I am not a stalker, really, I am not! All I was doing was catching up on some Facebook traffic and I saw a very interesting post that I just had to read. Remember, Facebook is public domain and the whole world can see what you post - - so be careful.
Well, on this particular day a discussion caught my eye because the post was both very honest and well thought out. Here is the gist of it: A very caring mom was asking her teacher how she could help prepare her children for kindergarten; a great question. The teacher whom she highly respects said, "What kids need is the ability to hear and take no for an answer." The author of the post was rather shocked, "Kid's aren't used to hearing no at home, really?!?!?!?" And then her next comment is what got me really thinking, "How in the world do you live your life not telling your preschoolers "no"?"

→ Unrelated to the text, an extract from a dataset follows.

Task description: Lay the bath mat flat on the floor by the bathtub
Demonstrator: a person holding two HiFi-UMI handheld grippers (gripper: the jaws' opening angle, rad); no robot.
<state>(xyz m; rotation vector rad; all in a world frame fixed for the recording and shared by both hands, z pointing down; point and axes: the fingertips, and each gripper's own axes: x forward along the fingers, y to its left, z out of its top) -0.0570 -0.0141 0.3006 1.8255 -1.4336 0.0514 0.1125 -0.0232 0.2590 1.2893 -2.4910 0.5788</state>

From that question a fire-storm of comments was unleashed; there were moms who completely agreed with saying "no" while some others "focused on remaining positive, offer grace, try to avoid 'no' as much as possible, and foster obedience through personal interaction." All great ideas, but let's be honest, "no" is often the greatest expression of love a parent could ever use... Let me explain:
When my daughter Ginger was 2 1/2, she grabbed our cat by the throat, and with a swift movement of the hand, put a zip-tie over the cats head and around it's neck. Then, she started to tighten! Walking into the room, my instant reaction was, "No, no Ginger, let go of that cat." I grabbed the poor trembling animal and instantly cut off the zip-tie so air could once again fill it's lungs. The terrified cat then ran away to go hide under our bed for the next five weeks. Now, was I wrong for saying no? (And to all you sick cat haters... I am not asking you.)
I think "NO" was the only response love would take in that moment, and here is why:
(1) Love must rein in the works of ignorance. Just because your child wants to do something, maybe they are curious or full of pent-up energy; that never gives them the right to destroy what is beautiful. Love protects the beautiful from being damaged by ignorance.
(2) A significant boundary line was being challenged, and if not stopped, it could reinforce a behavior that could warp your child's soul. If I allowed my daughter to kill that cat, would she not grow callous toward precious things later in life? There was a kid in my neighborhood who liked to catch cats, dig a hole, bury them up to their neck, and then...well I won't say it. How did he get to that point? It's obvious, no one ever stopped him when he did lesser things with cats!
(3) I am my child's keeper! Jesus will call me to account concerning the things I taught and allowed in the lives of my children. God has given us a role as a parent that carries with it "authority & seriousness." If we never exercise these tools of the parenting trade, we will be held responsible by God himself! And not only that, as our kids grow up they will see no reason to respect authority & everything will become a joke. (If you want to read a book on this, "Shows about Nothing.")
(4) Wrong is plain wrong, and the word "no" makes it clear immediately!
As I pondered the question of "how do you live your life" not hearing no, I realized it is easy to ask this about pre-schoolers; but what happens to young adults and adults who rarely heard the word "no" from a loving parent? (And loving parent is the key to this question). Simple, reverse the four points:
(1) Ignorance destroys beauty: did you know marriage between a man and a woman was considered good in Genesis? Jesus said it was God's design in Matthew. Now, people have allowed curious wickedness redefine beauty and even shatter it's once wonderful visage!
(2) Boundary lines are broken all the time: Look at the title of this magazine article that went viral last week, "Model Stephanie Stephanie Seymour's Sexy Poses With Sons in 'Harper's Bazaar' Are Uber Creepy." Uber creepy? How about sick? But when boundary lines are crossed, it is nearly impossible to get them back.
(3) We no longer care about what God says.
(4) Wrong becomes right! We now live in a world where people who try to mind their own business, teach their kids how to have a beautiful life are being called wicked. Significant influencers in our culture like Richard Dawkins, liberal judges from the East Coast, and the majority of Hollywood, believe teaching your children standards of purity and faith is akin to "brainwashing." When you don't say no, evil thrives; and with stealth precision moves in to capture your child's heart!
A final question: Does God ever say "no" in the bible? Surely Jesus doesn't, he is the nice guy of the Trinity. Oh yeah, he did say something about, "Go and Sin NO MORE!"